▶ Exercise aim
Every record that follows should be copied exactly. No picture belongs in the copy.

-*-

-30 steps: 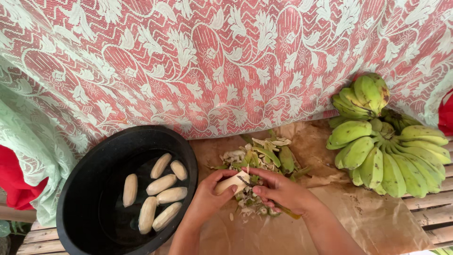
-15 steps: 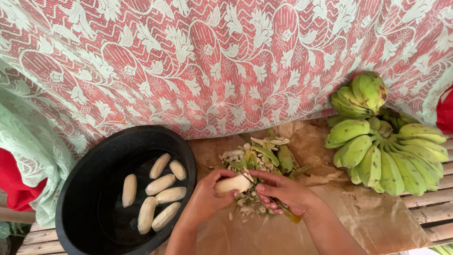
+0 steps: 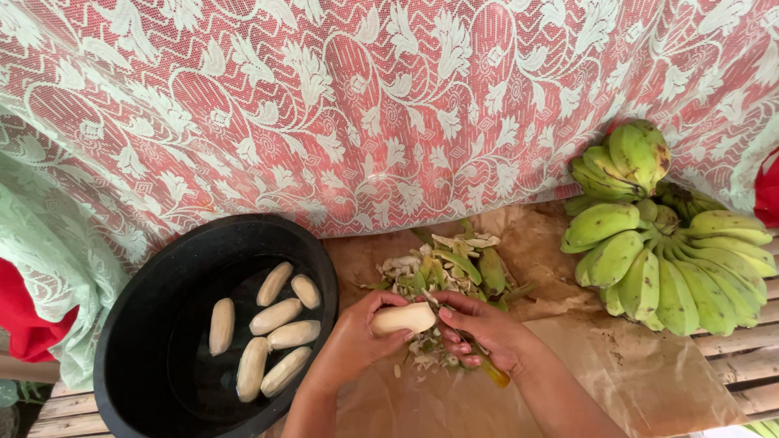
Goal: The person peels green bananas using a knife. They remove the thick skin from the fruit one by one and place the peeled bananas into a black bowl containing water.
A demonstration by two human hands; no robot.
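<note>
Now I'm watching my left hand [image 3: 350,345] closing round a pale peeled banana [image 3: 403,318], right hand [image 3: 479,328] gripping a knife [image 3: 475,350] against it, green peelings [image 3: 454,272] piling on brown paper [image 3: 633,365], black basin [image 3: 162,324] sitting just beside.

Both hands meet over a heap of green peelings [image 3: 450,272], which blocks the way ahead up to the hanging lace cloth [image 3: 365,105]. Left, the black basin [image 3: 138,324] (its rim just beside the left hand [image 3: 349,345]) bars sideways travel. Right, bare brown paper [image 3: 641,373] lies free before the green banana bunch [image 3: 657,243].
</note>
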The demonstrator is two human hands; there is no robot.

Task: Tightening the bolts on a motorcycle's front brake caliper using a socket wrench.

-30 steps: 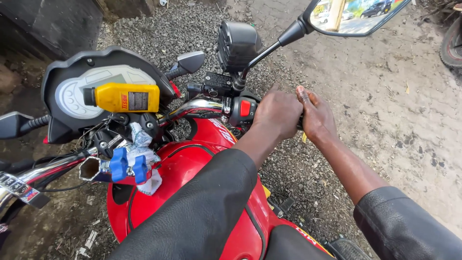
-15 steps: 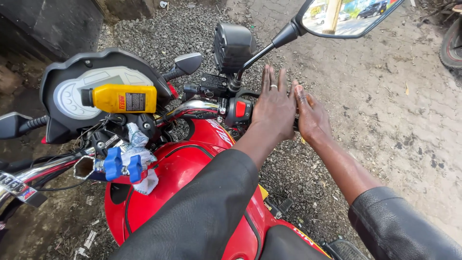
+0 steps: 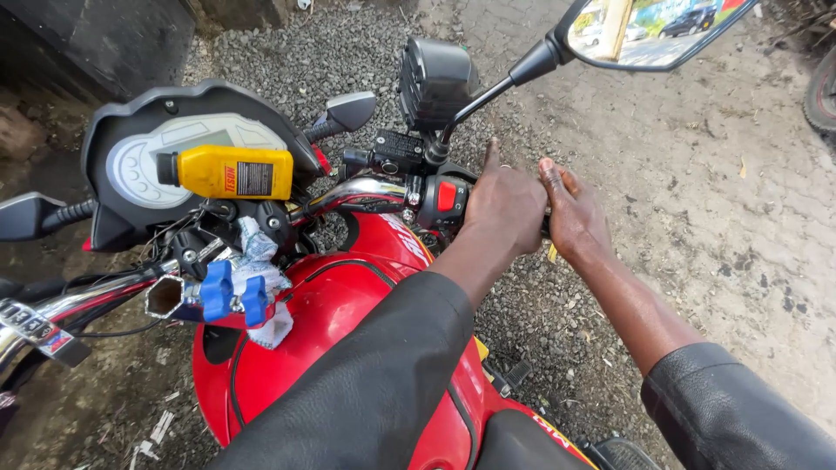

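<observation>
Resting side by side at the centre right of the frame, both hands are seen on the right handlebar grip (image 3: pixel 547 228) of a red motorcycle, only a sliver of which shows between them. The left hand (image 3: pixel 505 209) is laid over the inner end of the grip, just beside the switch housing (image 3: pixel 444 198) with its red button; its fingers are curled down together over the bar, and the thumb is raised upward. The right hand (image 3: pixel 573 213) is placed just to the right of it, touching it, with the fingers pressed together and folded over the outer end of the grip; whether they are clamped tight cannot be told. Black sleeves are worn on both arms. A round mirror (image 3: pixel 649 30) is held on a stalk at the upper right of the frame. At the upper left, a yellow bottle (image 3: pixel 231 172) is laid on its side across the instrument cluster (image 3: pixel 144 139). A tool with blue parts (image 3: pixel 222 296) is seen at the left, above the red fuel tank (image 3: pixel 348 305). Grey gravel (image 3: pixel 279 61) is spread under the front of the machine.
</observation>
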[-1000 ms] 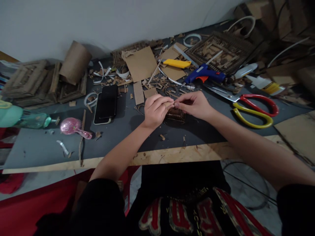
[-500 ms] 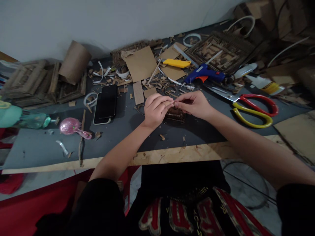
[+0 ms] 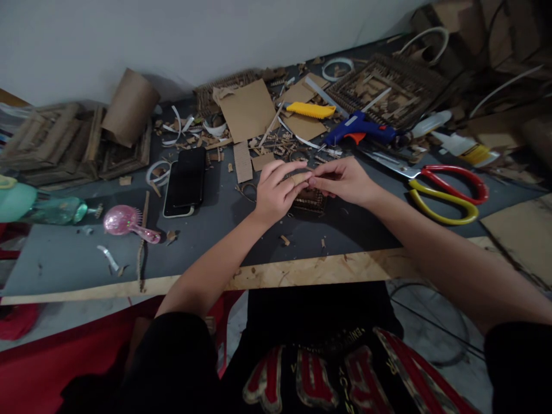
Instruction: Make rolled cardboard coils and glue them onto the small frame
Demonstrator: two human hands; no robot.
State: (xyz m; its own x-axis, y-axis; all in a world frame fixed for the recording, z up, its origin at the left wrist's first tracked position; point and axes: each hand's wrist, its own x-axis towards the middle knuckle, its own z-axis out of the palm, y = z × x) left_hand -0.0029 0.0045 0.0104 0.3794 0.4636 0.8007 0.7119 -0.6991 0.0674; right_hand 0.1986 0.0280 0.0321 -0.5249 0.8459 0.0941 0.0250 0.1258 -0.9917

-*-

▶ The answer
-30 steps: 
-15 steps: 
+0 steps: 
Goal: The person peels green bananas using a knife. They remove the thick skin from the fruit one by one and place the peeled bananas into a black bowl containing water.
A demonstration by two human hands; no robot.
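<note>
Now I'm watching my left hand [image 3: 350,345] closing round a pale peeled banana [image 3: 403,318], right hand [image 3: 479,328] gripping a knife [image 3: 475,350] against it, green peelings [image 3: 454,272] piling on brown paper [image 3: 633,365], black basin [image 3: 162,324] sitting just beside.

Both hands meet over a heap of green peelings [image 3: 450,272], which blocks the way ahead up to the hanging lace cloth [image 3: 365,105]. Left, the black basin [image 3: 138,324] (its rim just beside the left hand [image 3: 349,345]) bars sideways travel. Right, bare brown paper [image 3: 641,373] lies free before the green banana bunch [image 3: 657,243].
</note>
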The demonstrator is two human hands; there is no robot.

Task: Tightening the bolts on a motorcycle's front brake caliper using a socket wrench.

-30 steps: 
-15 steps: 
+0 steps: 

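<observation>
Resting side by side at the centre right of the frame, both hands are seen on the right handlebar grip (image 3: pixel 547 228) of a red motorcycle, only a sliver of which shows between them. The left hand (image 3: pixel 505 209) is laid over the inner end of the grip, just beside the switch housing (image 3: pixel 444 198) with its red button; its fingers are curled down together over the bar, and the thumb is raised upward. The right hand (image 3: pixel 573 213) is placed just to the right of it, touching it, with the fingers pressed together and folded over the outer end of the grip; whether they are clamped tight cannot be told. Black sleeves are worn on both arms. A round mirror (image 3: pixel 649 30) is held on a stalk at the upper right of the frame. At the upper left, a yellow bottle (image 3: pixel 231 172) is laid on its side across the instrument cluster (image 3: pixel 144 139). A tool with blue parts (image 3: pixel 222 296) is seen at the left, above the red fuel tank (image 3: pixel 348 305). Grey gravel (image 3: pixel 279 61) is spread under the front of the machine.
</observation>
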[-1000 ms] 
[-500 ms] 
[+0 ms] 
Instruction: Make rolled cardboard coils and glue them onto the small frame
Demonstrator: two human hands; no robot.
State: (xyz m; its own x-axis, y-axis; all in a world frame fixed for the recording, z up, its origin at the left wrist's first tracked position; point and axes: each hand's wrist, its own x-axis towards the middle knuckle, its own z-axis out of the palm, y = z × x) left_hand -0.0029 0.0045 0.0104 0.3794 0.4636 0.8007 0.7119 -0.6991 0.0674; right_hand 0.1986 0.0280 0.0321 -0.5249 0.8459 0.0941 0.0250 0.1258 -0.9917

The exercise requires no additional answer.